The Western sanctions on Iran have taken as many as a million barrels a day of oil off world markets. A full resumption in Iranian exports, according to a report this week by Bernstein Research, would reduce crude prices by 9 percent — or nearly $9 a barrel — although such a development is unlikely for many months at best. 
“The market fundamentals don’t support $100-a-barrel oil except for the political risk factors, and the biggest one — Iran — appears to be easing,” said Michael Lynch, president of Strategic Energy and Economic Research, a consulting firm. “The suppression of Iranian oil sales seems likely to diminish and therefore the market will become increasingly glutted.”
The rule of thumb of many economists is that every $10 drop in the price of a barrel of oil increases economic growth by 0.2 percent to 0.3 percent, as long as a broad economic slowdown does not shave consumer and business spending. 
There are limitations to how low oil and gasoline prices can go. Saudi Arabia and other Persian Gulf states need high oil prices to pay for social programs that ease political tensions, and they can always cut production to firm up prices. Saudi Arabia, which had been pumping at record levels to compensate for lost Iranian exports, cut back its output slightly in October and may reduce production some more if Iranian oil exports flow again.
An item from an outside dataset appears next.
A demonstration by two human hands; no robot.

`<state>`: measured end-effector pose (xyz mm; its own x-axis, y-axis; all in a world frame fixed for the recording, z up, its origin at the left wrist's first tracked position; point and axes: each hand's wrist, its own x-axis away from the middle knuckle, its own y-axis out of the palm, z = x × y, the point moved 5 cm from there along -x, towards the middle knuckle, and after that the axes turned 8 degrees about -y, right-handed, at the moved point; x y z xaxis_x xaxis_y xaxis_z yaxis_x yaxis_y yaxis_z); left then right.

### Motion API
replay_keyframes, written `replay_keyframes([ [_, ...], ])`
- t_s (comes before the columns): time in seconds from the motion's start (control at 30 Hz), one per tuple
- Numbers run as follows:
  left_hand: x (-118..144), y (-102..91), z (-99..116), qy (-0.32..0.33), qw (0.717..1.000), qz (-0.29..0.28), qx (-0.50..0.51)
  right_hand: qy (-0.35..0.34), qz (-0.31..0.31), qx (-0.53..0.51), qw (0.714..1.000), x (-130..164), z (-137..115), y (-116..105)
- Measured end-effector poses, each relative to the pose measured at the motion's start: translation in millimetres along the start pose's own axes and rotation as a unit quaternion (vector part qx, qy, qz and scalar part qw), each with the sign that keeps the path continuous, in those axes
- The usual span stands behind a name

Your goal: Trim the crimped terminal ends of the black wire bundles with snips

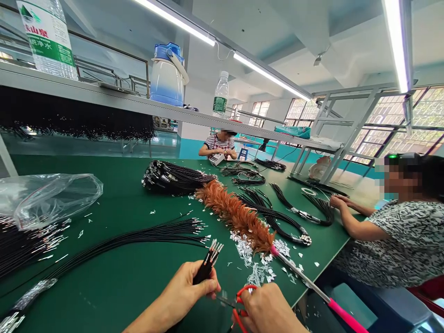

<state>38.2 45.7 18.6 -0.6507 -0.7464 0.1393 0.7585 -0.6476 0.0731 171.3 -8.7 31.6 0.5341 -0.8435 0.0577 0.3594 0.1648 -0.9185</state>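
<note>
In the head view my left hand (189,289) is closed round a bundle of black cables (207,263), whose stripped, pale ends point up and away. Beside it, at the lower middle, my right hand (268,307) grips red-handled scissors (239,305). The blades reach toward the fingers of my left hand, near the lower part of the bundle; whether they touch anything is hard to make out. Left of my hands a longer bundle of black cables (138,238) lies fanned out on the green table (121,286).
A feather duster (239,212) lies across white scraps (258,263) to the right. A thick cable coil (173,178) sits behind it, a plastic bag (52,196) at left. Two co-workers, one person (398,236) at right, another (222,145) opposite, sit at the table. A shelf (194,115) carries bottles and a jug.
</note>
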Motion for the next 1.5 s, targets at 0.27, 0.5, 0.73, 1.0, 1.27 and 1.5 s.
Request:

Still, developments closer to home are also bringing down oil and gasoline prices. United States domestic oil production has increased by about 40 percent over the last four years, adding 2.5 million barrels a day to the market — an amount that is almost exactly equivalent to the total supply disruptions amounting from the sanctions on Iranian exports and the production and export blockages in Libya, Syria and recently parts of Iraq. 
United States benchmark oil prices have been dropping faster than the international Brent benchmark in recent weeks, as crude inventories built up in the nation’s heartland where the shale oil drilling frenzy is strongest. Some Canadian crude can be bought at prices below $50 a barrel because of surplus supplies in the United States, while Bakken crude from North Dakota is priced at about $80 a barrel, still well below international price 
“Cheaper gas prices are being passed along to American drivers because North American crude prices have become disconnected from world crude prices,” Mr. Kloza of GasBuddy said. 
Inventories at the large Gulf of Mexico refineries have crept up 15 percent since January, and with exports of gasoline and diesel slowing to Mexico and Venezuela, large inventories of petroleum products could continue to build and further depress prices.